DESCRIPTION OF THE TASK:
Set down again exactly the lines of the listing below that fall between the line holding "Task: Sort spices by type" and the line holding "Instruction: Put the", inclusive.

EXERCISE DATA:
****

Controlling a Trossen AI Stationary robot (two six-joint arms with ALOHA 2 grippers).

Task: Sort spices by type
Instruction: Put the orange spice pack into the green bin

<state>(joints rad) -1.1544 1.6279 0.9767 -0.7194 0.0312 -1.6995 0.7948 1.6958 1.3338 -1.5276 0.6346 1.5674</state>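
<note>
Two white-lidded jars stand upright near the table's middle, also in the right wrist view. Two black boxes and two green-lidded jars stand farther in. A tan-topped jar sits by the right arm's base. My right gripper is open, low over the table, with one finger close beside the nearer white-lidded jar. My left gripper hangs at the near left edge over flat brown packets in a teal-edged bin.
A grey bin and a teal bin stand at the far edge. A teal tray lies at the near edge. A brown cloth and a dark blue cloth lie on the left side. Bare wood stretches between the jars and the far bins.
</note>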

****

SOLUTION:
Task: Sort spices by type
Instruction: Put the orange spice pack into the green bin

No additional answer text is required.